Eating to Ease PMS and Cramps: Adventures with Periods, Pt. 1
*DISCLAIMER* I am not a doctor of any sort. These acts of self-care should be safe for most people, but of course please use your own good judgement and seek out help from medical professionals as needed. As always, listen to your body!
One of my greatest accomplishments is something I can't put on my resume, or bring up at a nice dinner, or talk about with most people. But I am going to tell you, because holy cow. I am so proud of this.
I fixed my period.
If you don't get why this is a big deal or are uncomfortable thinking about periods, this post is not for you. That's okay. Really. Just move along. However, if you struggle with your period, I am about to HOOK YOU UP.
There are concrete actions you can take to lighten PMS, ease cramps, and make your period more regular, shorter, and all around less awful. For real. (Why does no one ever tell us this??) I am going to share every period trick I have found with you. Let's start with...
Change diet to boost mood and ease cramps
What was your hypothesis?
I was motivated to change my diet by chronic low energy and crabbiness that became a horrendous mood during PMS. I also struggled with insane, debilitating cramps.
What did your experiment entail?
My acupuncturist recommended less sugar and more protein and fat to help stabilize my blood sugar. She also thought that eliminating gluten would help with my adrenal fatigue/lagging thyroid.
I was also Googling for natural solutions to PMS and PMDD. I saw an article recommending spinach, yogurt, oranges...I first thought, "Ugh, how am I going to make myself eat all that healthy stuff when all I want is pizza?" And then I thought, "Oh, that sounds like the ingredients of a smoothie!"
So, to sum up a couple years worth of experimenting, I basically moved from a carb-heavy diet to a gluten-free diet with a LOT of smoothies and more protein and veggies on a daily basis.
What was it like?
It was actually somewhat easy to give up gluten. The less gluten I ate, the better I felt. I was confused because I felt sleeker, yet I didn't weigh any less when I checked. I finally figured out that I had always been bloated! Soon, eating gluten felt more like a punishment than a treat, and it was easy to say no.
Increasing protein and vegetables was more challenging. Sometimes I felt like I was force-feeding myself. Eventually, all the green smoothies I had changed my palate, and I started liking veggies more!
What were your results?
The biggest things I have learned are:
1) Food makes an immediate difference in how I feel. Eating healthy is not just to prevent a heart attack in my 50's, but to keep my system functioning right now. PMS and periods are both more mellow when my body has what it needs.
2) Sugar crashes are REAL. Fiber, protein and fat are super important for me to have sustained energy and positive attitude, especially when facing PMS. Also, eating breakfast and eating regularly is key!

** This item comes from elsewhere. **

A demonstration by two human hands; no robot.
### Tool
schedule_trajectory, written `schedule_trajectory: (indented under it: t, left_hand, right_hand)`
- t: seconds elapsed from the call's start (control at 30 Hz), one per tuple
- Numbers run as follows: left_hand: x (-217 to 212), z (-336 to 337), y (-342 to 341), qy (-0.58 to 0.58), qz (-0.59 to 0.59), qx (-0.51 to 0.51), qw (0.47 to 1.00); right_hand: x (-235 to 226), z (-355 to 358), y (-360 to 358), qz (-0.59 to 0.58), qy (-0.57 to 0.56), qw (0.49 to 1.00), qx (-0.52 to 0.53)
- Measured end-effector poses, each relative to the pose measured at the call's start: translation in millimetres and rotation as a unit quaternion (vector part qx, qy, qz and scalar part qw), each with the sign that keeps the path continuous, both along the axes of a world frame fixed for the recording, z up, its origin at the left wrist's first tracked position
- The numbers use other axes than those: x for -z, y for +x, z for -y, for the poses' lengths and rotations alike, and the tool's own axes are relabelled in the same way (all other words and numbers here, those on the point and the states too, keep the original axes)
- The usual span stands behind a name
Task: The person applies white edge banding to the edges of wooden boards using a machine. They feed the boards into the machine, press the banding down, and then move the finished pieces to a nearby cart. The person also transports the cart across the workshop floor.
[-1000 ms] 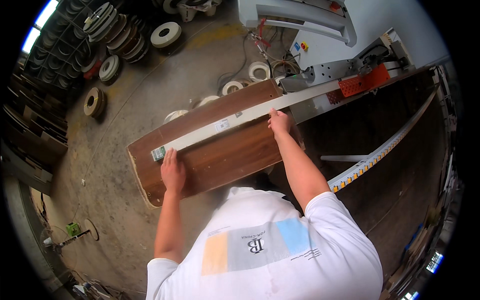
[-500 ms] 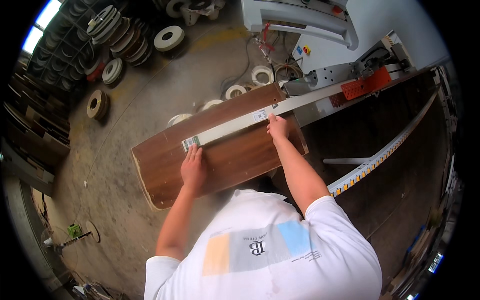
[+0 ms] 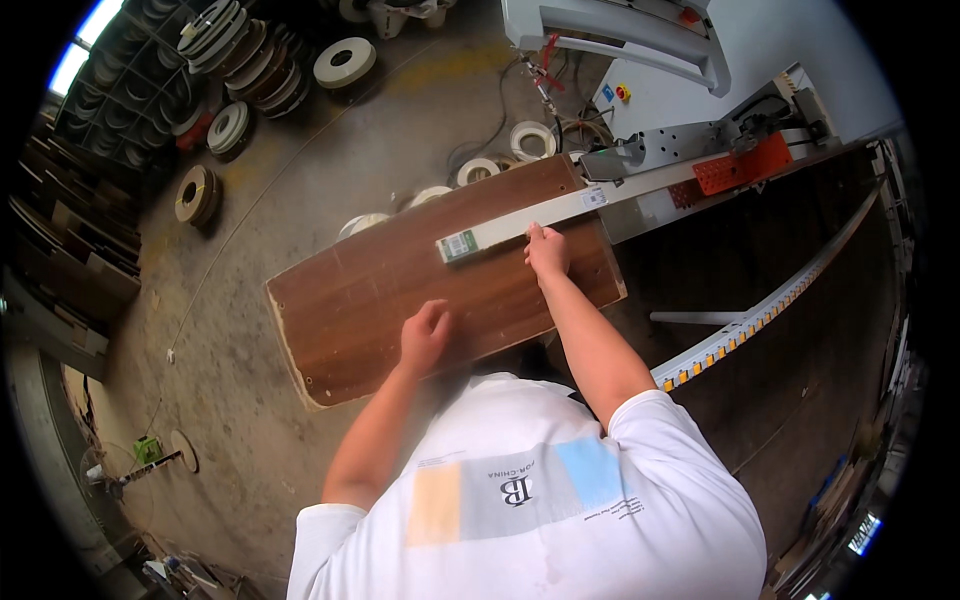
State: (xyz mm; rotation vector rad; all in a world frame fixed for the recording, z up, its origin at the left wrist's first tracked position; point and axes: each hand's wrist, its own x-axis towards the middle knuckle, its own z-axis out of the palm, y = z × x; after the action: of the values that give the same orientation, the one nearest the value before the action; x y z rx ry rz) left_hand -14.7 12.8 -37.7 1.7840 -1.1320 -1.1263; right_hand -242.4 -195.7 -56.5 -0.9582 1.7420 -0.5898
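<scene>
A long narrow white panel strip [image 3: 515, 222] lies across a brown wood-grain board [image 3: 380, 285]. Labels are stuck near both ends of the strip's visible part, and it runs on at the right toward a machine with a red perforated guard [image 3: 730, 172]. My right hand [image 3: 547, 252] pinches the strip's near edge, between the labels. Over the brown board, below the strip's left end, my left hand [image 3: 426, 338] is loosely bent, thumb and fingers apart, holding nothing. Its lower fingers are partly hidden.
The grey machine body [image 3: 650, 110] stands at the back right. A curved rail with yellow rollers [image 3: 735, 342] sweeps along the right. Rolls of edge banding [image 3: 345, 63] lie on the floor and in stacks behind the board. Stacked panels [image 3: 75, 235] line the left.
The white strip has slid right, toward the machine, along the brown board. My left hand has come off its left end and moved slightly right; my right hand stays at its near edge.
</scene>
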Motion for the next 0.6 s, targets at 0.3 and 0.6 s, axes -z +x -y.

3) Prioritize good pooping. (Aka: Eat fiber.) The combo of constipation and cramps is pure torture. If I have been eating my veggies and pooping well, my belly has room for all the period processing that needs to happen instead of getting into a death lock. Also, gluten totally messes with my digestion, so that is OUT.
Give your body a fighting chance!
I had to learn how the food I chose directly impacted my body and how much agency I really do have in my own health and how I feel each day.

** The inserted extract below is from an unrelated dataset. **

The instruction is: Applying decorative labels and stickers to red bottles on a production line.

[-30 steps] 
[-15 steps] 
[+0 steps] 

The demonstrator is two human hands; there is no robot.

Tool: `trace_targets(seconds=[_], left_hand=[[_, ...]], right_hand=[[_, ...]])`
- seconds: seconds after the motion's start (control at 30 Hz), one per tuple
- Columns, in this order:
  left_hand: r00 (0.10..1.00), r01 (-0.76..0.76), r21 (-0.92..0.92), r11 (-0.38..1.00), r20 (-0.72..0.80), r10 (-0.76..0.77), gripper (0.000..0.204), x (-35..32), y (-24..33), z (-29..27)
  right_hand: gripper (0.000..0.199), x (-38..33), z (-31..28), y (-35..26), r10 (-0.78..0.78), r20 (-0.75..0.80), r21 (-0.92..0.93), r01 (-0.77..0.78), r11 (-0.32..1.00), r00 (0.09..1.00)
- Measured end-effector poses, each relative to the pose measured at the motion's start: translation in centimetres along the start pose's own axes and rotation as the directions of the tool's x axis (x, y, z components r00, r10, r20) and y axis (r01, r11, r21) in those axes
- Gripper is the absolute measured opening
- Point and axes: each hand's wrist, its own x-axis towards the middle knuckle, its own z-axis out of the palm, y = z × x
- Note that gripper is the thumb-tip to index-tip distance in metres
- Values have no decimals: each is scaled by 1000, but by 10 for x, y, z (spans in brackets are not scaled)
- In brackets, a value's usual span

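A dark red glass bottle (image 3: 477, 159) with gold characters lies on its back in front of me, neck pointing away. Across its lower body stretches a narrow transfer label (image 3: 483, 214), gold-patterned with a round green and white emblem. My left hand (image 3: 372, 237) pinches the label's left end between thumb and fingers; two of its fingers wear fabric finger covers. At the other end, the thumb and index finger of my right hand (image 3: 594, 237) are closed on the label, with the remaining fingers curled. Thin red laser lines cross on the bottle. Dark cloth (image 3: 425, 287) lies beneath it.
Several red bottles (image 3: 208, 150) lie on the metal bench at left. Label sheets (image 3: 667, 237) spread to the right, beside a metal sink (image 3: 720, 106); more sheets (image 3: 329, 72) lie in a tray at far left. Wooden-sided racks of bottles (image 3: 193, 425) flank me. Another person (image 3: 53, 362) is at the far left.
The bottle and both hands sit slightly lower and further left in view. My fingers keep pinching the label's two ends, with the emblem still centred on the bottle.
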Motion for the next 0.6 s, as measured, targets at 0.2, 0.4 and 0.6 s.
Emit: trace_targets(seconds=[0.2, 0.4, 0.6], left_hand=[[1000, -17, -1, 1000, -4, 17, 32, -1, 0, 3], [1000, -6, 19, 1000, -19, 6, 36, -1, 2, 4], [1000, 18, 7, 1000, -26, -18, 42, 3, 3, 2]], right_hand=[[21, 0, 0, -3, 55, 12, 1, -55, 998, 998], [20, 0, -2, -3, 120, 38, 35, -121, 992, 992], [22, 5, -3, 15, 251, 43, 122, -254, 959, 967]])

The message here is not to go gluten-free or eat just like me, but to experiment with your diet and notice how your body responds. I was stuck because my eating habits were based on happenstance, not on my actual physical needs.
Listen to your body, get help from a good dietician/doctor/accupuncturist, and keep experimenting until you find what works for you. We'd love to hear how it goes!